Nov
2
Preparing for an Interview: 5 Capabilities with Success Stories
November 2, 2007 |
When you are applying for a job, the hiring manager and/or interviewer has two main questions on his / her head:
- Can you do the job? Do you have the skills, experience and know-how?
- Can I work with you? Do you have a personality that is compatible with the company culture and with the interviewer’s own personality.
On this article we focus on the first question. And when you prepare for an interview you should spend a good amount of time thinking how to address that question. Many job applicants make the mistake of going to an interview and recite the contents of the resume, rather than convincing the interviewer that they can do the job. You should spend a good amount of time thinking about how to present your skills in a way that they convince the interviewer that you can do the job.
To help this process I have prepared the diagram you see below. It maps a thought process that you may want to follow. In this process you:
- Requirements - Identify all of the relevant requirements for this position. Requirements are often posted on the newspaper or online add. However, not all of the requirements are relevant. For example, a requirement that says that you must have a car or must be authorized to work in the US is easy to answer — you do not have to spend hours preparing to answer those requirements. A requirement for “good interpersonal skills” or “fluent in a particular language” is not something you have to map on this step — either you can show them or you can’t. The kind of requirement you want to list on this map are those that need to be proved during the interview process. Think about unwritten requirements: things you know are needed for the position even if they have overlooked them when writing the job posting.
- Capabilities - Now think about how you meet these requirements. You should thing what skill, knowledge, or ability you have that will help you meet those requirements. Sometimes the same capability makes you meet two requirements. Find the top 5 capabilities that you possess and that will help you meet the most requirements for this job. Remember that two candidates may be able to meet the same set of requirements with different sets of capabilities. The hiring manager is not looking for someone who meets the posted requirements in a particular way, he/she is looking for someone who can do the job correctly and in a timely manner.
- Success Stories - A claim is easily dismissed if you do not have any proof of it. Write down a set of success stories (challenge, what you did to address it, and a quantification of how successful you where). Make sure they prove your listed capabilities. Remember that the same success story may prove two capabilities, or you may have more than one success story that proves the same capability. Keep a few in hand, minimum of five success stories. A success story is a lot more convincing than any claim on capabilities you may have.

Making it all work
Once you have your job requirements - capabilities - success stories mapped, you should be ready to answer almost any interview question. Most of the question are trying to answer the top two questions we presented at the beginning of this article: 1) can you do the job? and 2) can I work with you? A good success story can cover both, as the success story proves you are capable of doing something and gives you the opportunity to explain how you worked with other people to accomplish the objective.

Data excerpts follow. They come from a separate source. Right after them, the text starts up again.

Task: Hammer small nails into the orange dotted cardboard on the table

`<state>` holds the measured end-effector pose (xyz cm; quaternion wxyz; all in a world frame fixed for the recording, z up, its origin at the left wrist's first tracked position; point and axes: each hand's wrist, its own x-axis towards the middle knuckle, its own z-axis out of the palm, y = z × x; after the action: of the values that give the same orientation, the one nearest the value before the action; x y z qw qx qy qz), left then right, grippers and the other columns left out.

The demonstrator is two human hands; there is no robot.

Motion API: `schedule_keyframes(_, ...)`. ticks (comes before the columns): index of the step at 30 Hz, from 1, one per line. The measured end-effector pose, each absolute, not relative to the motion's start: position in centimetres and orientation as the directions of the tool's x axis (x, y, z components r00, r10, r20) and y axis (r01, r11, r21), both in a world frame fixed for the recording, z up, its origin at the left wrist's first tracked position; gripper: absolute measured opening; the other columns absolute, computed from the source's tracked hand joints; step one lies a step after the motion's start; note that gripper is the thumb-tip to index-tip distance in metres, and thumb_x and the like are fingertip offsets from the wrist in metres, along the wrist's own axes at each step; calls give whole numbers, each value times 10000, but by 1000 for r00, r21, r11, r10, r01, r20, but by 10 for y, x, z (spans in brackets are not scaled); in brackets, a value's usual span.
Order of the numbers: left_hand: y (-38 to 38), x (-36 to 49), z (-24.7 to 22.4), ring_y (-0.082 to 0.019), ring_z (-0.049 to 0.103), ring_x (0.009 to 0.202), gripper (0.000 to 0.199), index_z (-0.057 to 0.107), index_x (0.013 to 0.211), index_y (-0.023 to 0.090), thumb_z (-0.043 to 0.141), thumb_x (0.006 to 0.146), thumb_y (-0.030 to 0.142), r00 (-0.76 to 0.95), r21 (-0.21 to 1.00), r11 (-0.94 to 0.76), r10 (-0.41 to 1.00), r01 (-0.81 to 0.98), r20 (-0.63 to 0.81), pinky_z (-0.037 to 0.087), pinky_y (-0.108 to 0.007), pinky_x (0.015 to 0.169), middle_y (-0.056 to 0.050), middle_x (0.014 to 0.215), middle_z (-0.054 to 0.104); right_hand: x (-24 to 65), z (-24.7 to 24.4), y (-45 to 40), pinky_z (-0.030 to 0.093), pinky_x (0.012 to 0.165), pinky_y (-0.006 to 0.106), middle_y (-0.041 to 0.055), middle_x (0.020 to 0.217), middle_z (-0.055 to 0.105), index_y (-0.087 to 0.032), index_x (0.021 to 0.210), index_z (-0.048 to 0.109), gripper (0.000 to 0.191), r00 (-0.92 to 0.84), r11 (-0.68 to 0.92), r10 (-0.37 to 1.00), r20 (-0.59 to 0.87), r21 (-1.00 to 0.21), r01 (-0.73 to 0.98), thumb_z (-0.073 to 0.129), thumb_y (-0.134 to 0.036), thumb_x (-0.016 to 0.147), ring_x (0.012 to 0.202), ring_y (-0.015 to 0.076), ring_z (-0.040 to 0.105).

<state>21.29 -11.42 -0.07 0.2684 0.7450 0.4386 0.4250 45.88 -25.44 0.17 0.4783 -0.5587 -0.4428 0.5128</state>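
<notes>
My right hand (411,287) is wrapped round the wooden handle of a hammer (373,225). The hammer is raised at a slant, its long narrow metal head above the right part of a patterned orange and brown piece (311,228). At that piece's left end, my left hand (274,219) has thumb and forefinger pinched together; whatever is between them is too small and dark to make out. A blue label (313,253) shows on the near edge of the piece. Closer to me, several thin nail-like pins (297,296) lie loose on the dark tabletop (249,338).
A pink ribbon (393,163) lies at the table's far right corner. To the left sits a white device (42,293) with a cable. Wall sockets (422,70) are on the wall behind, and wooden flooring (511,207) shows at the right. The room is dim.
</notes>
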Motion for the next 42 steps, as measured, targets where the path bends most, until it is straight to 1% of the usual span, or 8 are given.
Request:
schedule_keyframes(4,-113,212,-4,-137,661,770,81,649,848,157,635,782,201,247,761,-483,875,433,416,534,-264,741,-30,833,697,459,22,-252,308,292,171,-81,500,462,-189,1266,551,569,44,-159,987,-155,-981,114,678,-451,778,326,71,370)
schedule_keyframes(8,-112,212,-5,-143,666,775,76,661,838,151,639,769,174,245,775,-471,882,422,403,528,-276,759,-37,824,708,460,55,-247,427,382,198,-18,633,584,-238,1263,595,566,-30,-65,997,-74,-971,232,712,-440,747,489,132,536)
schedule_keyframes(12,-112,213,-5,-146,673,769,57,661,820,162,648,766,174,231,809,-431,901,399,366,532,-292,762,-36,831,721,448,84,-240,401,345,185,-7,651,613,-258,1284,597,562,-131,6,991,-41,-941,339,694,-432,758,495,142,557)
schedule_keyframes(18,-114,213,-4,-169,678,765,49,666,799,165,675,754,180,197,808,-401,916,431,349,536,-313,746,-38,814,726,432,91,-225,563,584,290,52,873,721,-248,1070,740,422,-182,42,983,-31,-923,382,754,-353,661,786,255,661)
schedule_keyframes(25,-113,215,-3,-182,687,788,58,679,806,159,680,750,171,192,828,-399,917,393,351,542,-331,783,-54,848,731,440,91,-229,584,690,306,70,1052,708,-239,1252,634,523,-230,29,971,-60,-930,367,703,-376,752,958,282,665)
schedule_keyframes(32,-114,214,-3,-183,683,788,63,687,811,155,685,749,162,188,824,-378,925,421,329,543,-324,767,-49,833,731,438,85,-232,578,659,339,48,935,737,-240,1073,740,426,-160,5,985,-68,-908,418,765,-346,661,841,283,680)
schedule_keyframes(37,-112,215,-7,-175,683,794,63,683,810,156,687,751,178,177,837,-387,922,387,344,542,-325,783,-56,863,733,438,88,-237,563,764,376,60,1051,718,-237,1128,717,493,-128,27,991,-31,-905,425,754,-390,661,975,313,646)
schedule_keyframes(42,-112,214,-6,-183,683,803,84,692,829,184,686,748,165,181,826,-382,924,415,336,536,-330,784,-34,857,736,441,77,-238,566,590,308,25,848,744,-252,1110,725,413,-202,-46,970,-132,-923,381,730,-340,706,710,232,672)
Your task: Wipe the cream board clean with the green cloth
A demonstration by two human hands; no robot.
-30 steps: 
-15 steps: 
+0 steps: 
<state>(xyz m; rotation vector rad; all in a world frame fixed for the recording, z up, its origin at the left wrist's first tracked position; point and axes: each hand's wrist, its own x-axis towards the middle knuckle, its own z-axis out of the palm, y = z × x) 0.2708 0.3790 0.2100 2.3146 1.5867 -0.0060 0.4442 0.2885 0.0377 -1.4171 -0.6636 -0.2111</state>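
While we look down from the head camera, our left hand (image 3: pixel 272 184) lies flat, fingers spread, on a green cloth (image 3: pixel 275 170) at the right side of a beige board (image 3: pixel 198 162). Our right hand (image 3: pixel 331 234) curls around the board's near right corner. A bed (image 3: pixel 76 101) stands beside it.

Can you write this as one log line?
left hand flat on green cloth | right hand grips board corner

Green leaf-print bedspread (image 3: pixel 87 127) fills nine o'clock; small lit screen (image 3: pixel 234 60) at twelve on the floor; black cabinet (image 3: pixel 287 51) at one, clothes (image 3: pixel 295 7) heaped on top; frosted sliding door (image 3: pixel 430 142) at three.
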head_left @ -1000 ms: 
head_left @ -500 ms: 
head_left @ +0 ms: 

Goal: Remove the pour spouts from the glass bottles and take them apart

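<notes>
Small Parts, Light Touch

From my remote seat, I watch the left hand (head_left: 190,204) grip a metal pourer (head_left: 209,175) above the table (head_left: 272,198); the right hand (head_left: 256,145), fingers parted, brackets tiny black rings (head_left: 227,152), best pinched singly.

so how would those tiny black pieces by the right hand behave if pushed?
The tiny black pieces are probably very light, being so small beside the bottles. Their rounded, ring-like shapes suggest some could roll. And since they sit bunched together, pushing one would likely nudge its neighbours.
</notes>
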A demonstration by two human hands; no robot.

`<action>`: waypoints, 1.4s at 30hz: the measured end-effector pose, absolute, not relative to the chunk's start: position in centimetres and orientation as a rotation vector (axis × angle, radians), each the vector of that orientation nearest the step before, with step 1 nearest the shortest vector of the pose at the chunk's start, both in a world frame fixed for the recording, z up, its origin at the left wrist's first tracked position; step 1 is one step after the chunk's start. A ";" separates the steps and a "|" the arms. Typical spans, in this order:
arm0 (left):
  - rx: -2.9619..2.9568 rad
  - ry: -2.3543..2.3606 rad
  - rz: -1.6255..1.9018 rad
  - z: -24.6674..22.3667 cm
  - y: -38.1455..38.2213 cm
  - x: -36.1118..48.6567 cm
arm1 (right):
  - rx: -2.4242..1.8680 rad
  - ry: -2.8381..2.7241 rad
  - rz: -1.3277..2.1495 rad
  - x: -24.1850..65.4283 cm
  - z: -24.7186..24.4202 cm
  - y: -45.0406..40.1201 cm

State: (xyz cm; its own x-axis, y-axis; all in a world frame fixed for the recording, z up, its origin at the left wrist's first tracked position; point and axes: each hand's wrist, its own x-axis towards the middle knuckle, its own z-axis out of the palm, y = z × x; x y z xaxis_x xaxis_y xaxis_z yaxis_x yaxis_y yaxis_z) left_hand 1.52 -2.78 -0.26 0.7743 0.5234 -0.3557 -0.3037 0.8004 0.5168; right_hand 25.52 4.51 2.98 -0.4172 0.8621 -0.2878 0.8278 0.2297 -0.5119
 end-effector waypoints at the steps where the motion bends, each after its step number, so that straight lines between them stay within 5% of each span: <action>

A question that asks you if you can do a particular task should be answered with a solid “yes! I can do the task. For example, I did that when <insert success story here>”. A simple yes wouldn’t have helped in any way — as the doubt of when ether you where telling the truth/exaggerating or not remains. However, a success story dispels any doubt. Many interviewers have also started to ask questions in the form of “tell me about a time when you had to do <requirement>”. The success story is exactly what they are looking for. You want to answer as many questions as possible with a success story: even if you have to repeat or remind the interviewer of a success story you have already told.
You always want to present a relevant success stories to a question. If you suddenly start talking about something unrelated to what the interviewer has in mind, your story will be dismissed. That is why you want to prepare the requirement-capability-story map. That way you know what capability to prove and what story to provide when you are asked about your ability to perform a particular requirement.
Give this a try. And give me some feedback as to how it works for you or what could be added to this kind of thought process.